Dash and Squeak don't acknowledge it, except by returning to their meal. The creature turns its head between them in jerky twitches a moment longer before doing the same.

With all the fences finally having stopped humming, the raptors have even fewer restrictions in their travels. There are two fenced in areas that it seems nothing needed to break out of, south and southeast of the den. Scents from before the humming stopped have disappeared as much as the giant jaws' has left their forest, but other clues remain. In the relatively narrow fence-cage south of the den, between them and the plains the long-neck runners' herd still frequents, there are some signs—claw marks on tree trunks, even footprints that wind and rain haven't completely wiped away—that indicate perhaps there were once raptors there. It might have been a cage for those raptors, but Survivor and the other young ones don't feel about it as giant jaws apparently does about the forest they've taken over. It's not a bad place for raptors to live in when one can get out, too. They start to sometimes use it as a place to stop at before heading further away from home, or as a place to gather at instead of home. There are good spots there for raptors to nest in, and it's such a shame it doesn't seem like any have, yet.

They don't know who the raptors that used to be caged there were, though they like to think maybe it's a place once inhabited by the parents who first found Survivor, Dash, Dare, and Squeak as hatchlings. It reminds the four young raptors of them, in any case.

They pass by the large human-made cave system near the center of the island sometimes, but only once go inside. It's free of shadow lurkers now, but everything else seems as wary of it as the raptors are, and nothing else has really taken residence, either. Perhaps it's some lingering scent of the lurkers, or more likely that of their charred remains. Eventually both will fade. The four raptors who were born there avoid it because of what it reminds them of, in a different way than the narrow fence-cage full of trees and good places to nest in does.

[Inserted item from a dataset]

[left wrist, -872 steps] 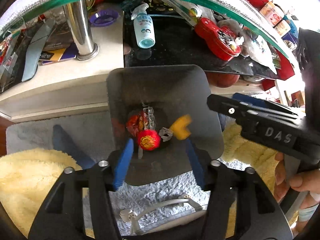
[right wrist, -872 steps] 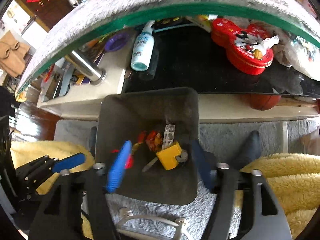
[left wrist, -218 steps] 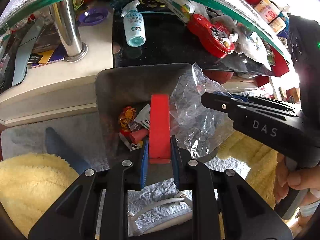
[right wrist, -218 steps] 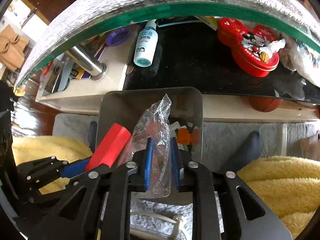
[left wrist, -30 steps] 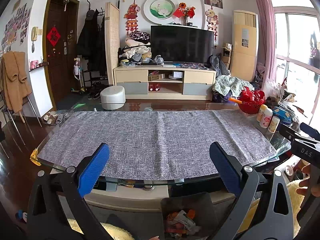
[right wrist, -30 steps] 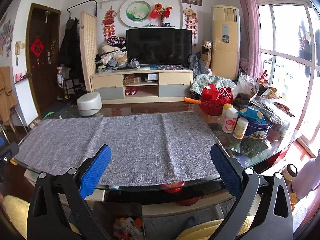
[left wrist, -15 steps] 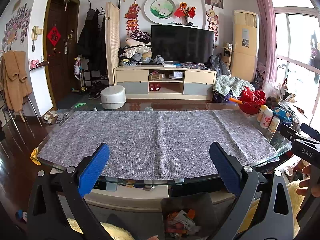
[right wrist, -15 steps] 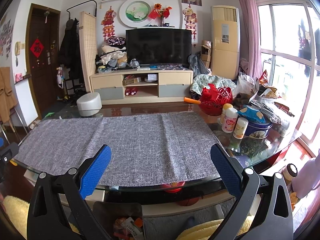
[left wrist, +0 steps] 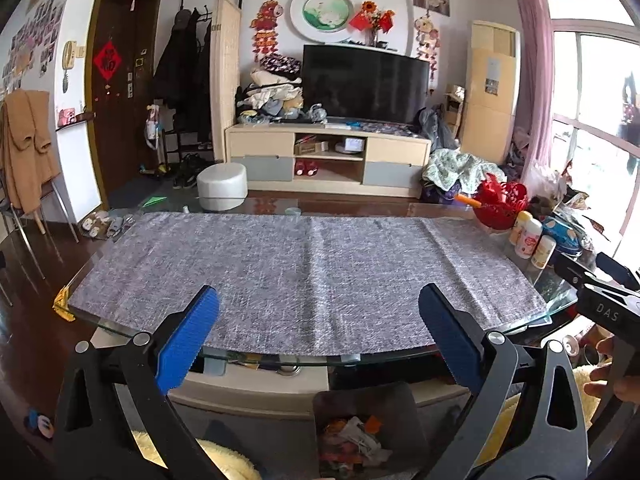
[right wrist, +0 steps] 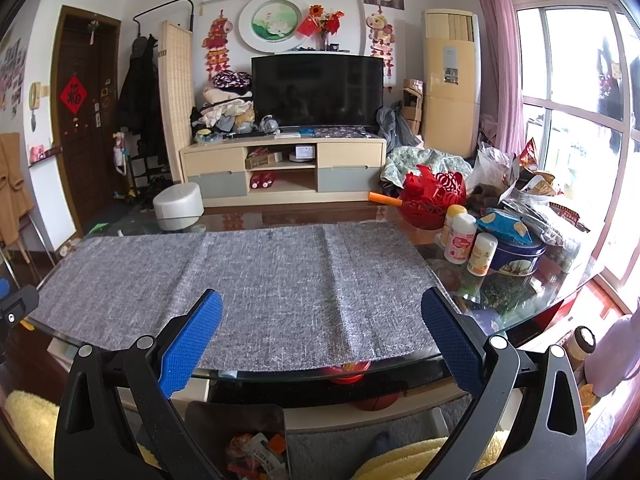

The one time they enter to explore the caves, they don't stay long, and don't go where their first nest was, because the path to the upper level in the large cave they first go in has collapsed, and the other one they know of leads through the canyon of colorful creatures, and before that the cave where they found their first meal outside the nest. They go in that cave, and find the then-large images of dinosaurs, one of which looks like a raptor, still there on one wall, and the raised level they had to climb onto now easy to reach if there was anything on it they wanted. When one of the two slightly younger ones they have with them suggests continuing to the cave at the back, Survivor decides they've explored enough and should leave. She doesn't know how to explain to them why, but Finder and Triptail understand something in that cave makes the other four sad, and they obey.

Other human-things are not as loaded with memories, and sometimes the raptors explore those.

The one at the shore, south of their forest, has a tall structure at the edge that seems like a way to walk up to get somewhere, but there's nowhere for it to lead except for sitting up there and seeing a bit further. It's made of the same kind of small ledges as the hills inside human-caves are, but it's full of holes like the cages and fences. The structure is narrow, and when the young raptors are almost grown up, it's hard to fit to walk along it side by side, so they take turns who gets to be up.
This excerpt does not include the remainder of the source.